C’est parce que le Fpi était uni et rassemblé que la Côte d’Ivoire a pu passer outre, en évitant une crise terrible, les premiers arrestations massives de l’ère multi-partisane en février 1992 puis la crise du boycott actif en 1995.

C’est parce que le Fpi était uni et rassemblé que la Côte d’Ivoire a pu surmonter les effets néfastes du premier coup d’État de son Histoire, en décembre 1999.

C’est parce que le Fpi était uni et rassemblé que la Côte d’Ivoire a pu connaître la première alternative politique de son Histoire en 2000…

Chers Camarades, c’est cette solidité que nos adversaires ont voulu briser en nous menant une guerre physique pendant une décennie (septembre 2002-avril 2011).

C’est aussi parce le Fpi était uni et tous ses militants assemblés que le pays a pu échapper aux conséquences du traquenard que constituaient les accords de Marcoussis en janvier 2003.

C’est pour affaiblir le parti, le fragiliser, remettre en question son unité que nombreux sont aujourd’hui ceux qui sont pourchassés, persécutés, emprisonnés.

Le combat pour la démocratie et contre l’injustice, nous le menons, vous et moi, depuis près de 40 ans. Nous en avons payé le prix et nous continuons à en payer le prix.
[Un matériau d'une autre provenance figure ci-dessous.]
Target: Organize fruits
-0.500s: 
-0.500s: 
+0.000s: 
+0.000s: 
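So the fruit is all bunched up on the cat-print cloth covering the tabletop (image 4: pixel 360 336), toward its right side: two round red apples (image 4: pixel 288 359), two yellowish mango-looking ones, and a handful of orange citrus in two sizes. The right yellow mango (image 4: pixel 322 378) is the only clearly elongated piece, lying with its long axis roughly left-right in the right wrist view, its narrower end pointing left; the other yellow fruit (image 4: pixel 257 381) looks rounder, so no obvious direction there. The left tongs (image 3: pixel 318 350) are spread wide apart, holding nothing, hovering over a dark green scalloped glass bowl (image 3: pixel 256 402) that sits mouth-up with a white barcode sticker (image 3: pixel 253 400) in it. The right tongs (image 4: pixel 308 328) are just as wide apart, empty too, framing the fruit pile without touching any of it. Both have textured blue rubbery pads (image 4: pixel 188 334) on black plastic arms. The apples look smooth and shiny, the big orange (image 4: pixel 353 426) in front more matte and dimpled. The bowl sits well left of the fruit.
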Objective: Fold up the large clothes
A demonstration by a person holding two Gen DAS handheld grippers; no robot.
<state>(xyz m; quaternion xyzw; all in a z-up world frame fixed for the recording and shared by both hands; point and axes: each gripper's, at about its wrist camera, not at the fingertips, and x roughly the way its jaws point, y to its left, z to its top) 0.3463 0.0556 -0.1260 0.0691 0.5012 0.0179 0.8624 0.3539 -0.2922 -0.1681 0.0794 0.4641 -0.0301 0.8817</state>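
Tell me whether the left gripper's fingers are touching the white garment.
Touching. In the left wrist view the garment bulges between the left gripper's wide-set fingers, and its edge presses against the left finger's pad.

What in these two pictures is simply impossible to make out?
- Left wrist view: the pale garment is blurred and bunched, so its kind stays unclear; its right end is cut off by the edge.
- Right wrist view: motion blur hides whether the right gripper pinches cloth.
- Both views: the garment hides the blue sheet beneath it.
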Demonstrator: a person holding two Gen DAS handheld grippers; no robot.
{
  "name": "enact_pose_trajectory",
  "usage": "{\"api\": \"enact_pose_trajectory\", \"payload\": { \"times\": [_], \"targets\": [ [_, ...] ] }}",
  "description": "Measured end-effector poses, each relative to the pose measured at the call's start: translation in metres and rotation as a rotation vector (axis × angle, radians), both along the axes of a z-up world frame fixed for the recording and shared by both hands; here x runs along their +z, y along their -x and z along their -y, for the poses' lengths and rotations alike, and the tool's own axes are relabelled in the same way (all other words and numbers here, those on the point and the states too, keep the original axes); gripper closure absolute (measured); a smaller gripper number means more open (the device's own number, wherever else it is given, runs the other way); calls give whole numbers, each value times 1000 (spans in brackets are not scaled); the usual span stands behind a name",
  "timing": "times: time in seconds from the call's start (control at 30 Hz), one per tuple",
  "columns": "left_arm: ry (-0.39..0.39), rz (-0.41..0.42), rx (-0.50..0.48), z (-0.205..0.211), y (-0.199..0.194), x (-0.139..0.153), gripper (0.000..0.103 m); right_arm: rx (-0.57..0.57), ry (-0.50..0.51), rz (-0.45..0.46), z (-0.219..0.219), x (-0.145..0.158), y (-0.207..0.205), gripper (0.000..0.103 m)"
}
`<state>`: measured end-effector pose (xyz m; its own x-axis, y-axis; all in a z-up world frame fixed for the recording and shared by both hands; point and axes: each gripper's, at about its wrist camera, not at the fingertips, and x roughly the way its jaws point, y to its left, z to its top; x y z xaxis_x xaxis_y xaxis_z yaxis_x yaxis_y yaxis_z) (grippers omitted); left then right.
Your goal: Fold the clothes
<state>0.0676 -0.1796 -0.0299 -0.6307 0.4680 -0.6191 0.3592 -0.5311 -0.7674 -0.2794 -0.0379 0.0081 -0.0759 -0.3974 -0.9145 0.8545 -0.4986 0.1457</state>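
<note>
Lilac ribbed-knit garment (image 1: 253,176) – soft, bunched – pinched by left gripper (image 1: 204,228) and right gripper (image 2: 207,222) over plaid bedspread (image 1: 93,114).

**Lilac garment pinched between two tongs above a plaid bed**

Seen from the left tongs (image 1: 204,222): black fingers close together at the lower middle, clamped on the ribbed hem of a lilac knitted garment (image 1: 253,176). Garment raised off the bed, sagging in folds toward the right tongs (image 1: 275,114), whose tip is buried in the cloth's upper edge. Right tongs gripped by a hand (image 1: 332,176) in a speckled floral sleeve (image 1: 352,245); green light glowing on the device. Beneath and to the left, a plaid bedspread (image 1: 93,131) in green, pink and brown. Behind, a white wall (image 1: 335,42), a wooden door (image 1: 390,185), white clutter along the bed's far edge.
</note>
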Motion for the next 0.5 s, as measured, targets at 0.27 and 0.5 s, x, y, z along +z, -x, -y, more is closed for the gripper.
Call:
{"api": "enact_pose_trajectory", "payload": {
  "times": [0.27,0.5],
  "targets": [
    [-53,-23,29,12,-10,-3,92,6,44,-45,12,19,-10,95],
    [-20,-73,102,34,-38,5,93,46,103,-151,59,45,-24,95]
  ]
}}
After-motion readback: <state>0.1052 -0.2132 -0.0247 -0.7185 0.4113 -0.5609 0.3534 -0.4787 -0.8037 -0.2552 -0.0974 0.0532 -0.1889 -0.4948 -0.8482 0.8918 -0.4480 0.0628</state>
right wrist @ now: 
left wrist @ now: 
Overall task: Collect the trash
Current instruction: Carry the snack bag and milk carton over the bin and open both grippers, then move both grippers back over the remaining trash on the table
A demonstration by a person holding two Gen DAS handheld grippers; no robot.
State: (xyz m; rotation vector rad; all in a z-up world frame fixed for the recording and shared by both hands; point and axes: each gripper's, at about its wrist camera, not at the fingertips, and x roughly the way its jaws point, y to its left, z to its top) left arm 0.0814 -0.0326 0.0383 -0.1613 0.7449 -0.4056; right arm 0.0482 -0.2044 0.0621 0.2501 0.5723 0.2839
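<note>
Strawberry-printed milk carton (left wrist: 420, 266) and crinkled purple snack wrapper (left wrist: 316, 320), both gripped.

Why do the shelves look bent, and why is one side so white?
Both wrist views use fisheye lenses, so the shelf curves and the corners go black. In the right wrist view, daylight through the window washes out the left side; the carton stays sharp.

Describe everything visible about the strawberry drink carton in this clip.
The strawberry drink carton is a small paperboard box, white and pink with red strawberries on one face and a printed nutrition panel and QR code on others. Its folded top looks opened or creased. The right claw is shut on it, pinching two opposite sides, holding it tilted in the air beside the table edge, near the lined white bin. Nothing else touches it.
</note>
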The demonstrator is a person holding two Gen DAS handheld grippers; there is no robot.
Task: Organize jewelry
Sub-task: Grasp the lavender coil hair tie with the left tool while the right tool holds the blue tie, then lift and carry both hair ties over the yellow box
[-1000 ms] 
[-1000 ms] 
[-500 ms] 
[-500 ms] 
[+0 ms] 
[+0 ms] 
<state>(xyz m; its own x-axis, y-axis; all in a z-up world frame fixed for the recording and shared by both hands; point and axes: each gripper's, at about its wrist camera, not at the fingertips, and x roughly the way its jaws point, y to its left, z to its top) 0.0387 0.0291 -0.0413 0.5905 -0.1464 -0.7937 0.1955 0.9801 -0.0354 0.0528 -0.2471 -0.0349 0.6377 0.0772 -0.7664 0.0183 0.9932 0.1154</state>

Nous sommes devenus les symboles de la lutte contre l’oppression, l’oppression coloniale mais aussi l’oppression de la violence, l’oppression des archaïsmes en tous genres qui sont autant de freins au développement de l’Afrique.

Aujourd’hui, il faut refaire l’unité du parti, il faut le rassembler, Il faut le remobiliser. Il faut faire en sorte que le parti ne prenne pas des impasses pour des autoroutes. Il faut jouer collectif.

Chers camarades, voilà ce que signifie l’appel que les fédérations m’ont lancé.

Je réponds présent. J’accepte d’être candidat à la présidence du Front populaire ivoirien.

Le désirerais-je, je ne pourrais pas échapper à mes responsabilités : si l’on m’appelle, je dois répondre.

Je le dois d’autant plus que le Fpi subit les assauts de ceux qui veulent préserver leur mainmise sur le pays, de tous ceux qui tentent d’étouffer l’expression démocratique populaire.

Je conçois donc que devant ces périls et à un moment si crucial pour l’avenir du pays, les camarades des fédérations aient décidé de faire appel à moi.

Vous comprendrez néanmoins que dans les circonstances actuelles je ne puisse prétendre gérer le parti comme je l’ai fait dans le passé. c’est pourquoi en vue de cette élection au congrès prochain, je désigne le docteur Assoa Adou comme directeur de campagne.

Il ne s’agit pas ici seulement d’un combat politique mais aussi d’un combat moral : entre la liberté et l’oppression, nous devons choisir. Et nous devons choisir l’action pacifique avec pour seul objectif la réconciliation et le bien-être de tous.

Haut les cœurs camarades, la liberté vaincra.